As noted earlier, actual levels of market volatility have increased as well. Figure 2 shows the 30-day historical volatility (HV) of the SPX and the sharp increase in the first two weeks of September. While VIX is computed using options pricing models and SPX options premiums, SPX 30-day HV is a measure (annualized standard deviation) of closing prices of the index over the past 30 days.

From September 7 to the 14th, SPX 30-day historical volatility increased from 5.2% to 10.7%. That’s more than 100%. This big jump left me wondering how often levels of market volatility more than double over just one week. The answer: very rarely. In fact, the last time 30-day HV of the SPX more than doubled in just a week was October 1989!

SPX, 30-day historical volatility

FIGURE 2: SPX AND 30-DAY HISTORICAL VOLATILITY.

VIX is higher and actual volatility has more than doubled. Data source: CBOE. Chart source: the TD Ameritrade thinkorswim® platform. For illustrative purposes only. Past performance does not guarantee future results.

Now, you’re probably asking yourself: When was the largest one-week drop in 30-day historical volatility of the S&P? Excellent question. As it turns out, it was just over a month ago when it dropped from roughly 16% on August 5 to less than 8% on August 11. That 50% drop was the largest ever seen, with data going back to the mid-1980s.

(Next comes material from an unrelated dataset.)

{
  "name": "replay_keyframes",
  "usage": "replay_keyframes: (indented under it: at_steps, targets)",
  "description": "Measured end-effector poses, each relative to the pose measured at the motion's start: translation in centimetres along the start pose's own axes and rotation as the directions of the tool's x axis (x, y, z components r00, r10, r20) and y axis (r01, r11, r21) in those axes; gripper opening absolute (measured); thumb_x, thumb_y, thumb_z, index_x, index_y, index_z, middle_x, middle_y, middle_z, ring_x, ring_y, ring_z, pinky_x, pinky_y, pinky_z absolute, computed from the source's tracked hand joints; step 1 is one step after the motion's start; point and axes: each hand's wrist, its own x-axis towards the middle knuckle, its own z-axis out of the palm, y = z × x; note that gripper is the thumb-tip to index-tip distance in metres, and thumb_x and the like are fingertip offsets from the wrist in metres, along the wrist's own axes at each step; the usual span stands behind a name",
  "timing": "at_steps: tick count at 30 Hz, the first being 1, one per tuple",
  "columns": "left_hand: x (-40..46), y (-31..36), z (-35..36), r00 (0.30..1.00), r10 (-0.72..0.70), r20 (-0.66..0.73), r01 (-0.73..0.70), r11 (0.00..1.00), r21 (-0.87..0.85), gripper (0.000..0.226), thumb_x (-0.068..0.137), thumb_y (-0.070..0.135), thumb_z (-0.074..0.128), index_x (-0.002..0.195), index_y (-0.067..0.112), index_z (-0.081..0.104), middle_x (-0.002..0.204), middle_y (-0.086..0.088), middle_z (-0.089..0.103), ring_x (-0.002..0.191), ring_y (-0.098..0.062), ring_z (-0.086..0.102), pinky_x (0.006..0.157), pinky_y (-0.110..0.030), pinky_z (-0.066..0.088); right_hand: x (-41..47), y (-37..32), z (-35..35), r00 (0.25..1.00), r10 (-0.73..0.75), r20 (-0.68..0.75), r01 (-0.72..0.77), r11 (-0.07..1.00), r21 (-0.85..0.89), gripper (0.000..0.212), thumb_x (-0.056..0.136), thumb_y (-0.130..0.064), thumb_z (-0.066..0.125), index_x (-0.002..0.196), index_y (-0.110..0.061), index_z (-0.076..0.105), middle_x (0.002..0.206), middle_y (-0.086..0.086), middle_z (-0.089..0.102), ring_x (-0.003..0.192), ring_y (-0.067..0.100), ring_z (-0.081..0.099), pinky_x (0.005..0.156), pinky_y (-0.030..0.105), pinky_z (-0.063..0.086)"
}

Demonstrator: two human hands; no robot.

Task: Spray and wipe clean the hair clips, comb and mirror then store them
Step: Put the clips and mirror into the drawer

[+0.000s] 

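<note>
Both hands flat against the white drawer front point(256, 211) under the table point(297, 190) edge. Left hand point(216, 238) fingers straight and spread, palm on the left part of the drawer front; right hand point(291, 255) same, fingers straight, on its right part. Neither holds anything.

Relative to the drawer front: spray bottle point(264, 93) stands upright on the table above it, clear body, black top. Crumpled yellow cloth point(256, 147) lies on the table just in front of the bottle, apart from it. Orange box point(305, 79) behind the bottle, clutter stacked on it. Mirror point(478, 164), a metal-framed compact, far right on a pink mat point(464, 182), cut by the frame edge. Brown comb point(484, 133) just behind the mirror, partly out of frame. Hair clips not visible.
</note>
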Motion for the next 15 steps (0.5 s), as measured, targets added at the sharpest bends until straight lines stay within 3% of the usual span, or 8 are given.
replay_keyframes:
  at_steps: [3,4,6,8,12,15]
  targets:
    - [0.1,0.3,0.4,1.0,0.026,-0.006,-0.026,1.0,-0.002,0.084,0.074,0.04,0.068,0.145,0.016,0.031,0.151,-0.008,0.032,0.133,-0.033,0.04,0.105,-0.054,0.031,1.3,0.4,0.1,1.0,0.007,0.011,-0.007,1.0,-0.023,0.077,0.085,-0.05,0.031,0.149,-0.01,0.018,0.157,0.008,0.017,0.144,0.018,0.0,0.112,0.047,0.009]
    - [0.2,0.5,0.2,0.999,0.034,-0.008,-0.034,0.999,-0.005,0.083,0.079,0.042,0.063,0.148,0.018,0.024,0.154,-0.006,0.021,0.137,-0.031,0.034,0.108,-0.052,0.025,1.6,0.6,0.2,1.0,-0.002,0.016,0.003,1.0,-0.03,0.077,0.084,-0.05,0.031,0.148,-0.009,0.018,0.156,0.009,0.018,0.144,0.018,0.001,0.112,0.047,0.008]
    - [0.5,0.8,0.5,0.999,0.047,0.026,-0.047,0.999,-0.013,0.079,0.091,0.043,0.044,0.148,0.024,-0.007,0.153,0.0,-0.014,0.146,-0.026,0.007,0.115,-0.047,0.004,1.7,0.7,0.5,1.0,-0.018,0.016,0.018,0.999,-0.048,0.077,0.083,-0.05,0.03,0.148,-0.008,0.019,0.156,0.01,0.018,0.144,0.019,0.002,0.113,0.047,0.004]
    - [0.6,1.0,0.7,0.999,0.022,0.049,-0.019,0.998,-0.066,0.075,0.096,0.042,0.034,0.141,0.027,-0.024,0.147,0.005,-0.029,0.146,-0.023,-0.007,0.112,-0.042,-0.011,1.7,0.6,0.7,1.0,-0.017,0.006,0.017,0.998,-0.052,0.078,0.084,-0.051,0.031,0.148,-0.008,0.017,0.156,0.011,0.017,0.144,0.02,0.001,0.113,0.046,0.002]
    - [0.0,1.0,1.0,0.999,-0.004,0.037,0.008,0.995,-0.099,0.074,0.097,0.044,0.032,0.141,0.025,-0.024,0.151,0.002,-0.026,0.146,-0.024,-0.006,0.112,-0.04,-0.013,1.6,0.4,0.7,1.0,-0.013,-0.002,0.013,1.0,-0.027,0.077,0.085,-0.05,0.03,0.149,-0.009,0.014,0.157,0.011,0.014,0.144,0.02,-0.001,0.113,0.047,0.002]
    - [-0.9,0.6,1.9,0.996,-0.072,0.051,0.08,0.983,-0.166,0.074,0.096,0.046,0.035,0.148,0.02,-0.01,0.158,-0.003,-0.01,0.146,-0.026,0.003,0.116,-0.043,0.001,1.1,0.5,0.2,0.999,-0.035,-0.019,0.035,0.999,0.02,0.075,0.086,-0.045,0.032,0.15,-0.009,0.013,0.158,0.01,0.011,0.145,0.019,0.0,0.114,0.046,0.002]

So, from August 11 through September 14, the S&P 500 has seen its realized volatility (30-day HV) see a record one-week decline and, slightly more than a month later, the biggest one-week increase in over 25 years. So it appears that volatility has been getting more volatile! In other words, changes in volatility, as measured by the daily moves in the SPX, were happening quite rapidly. This serves as an important reminder that market conditions can, and often do, rapidly change.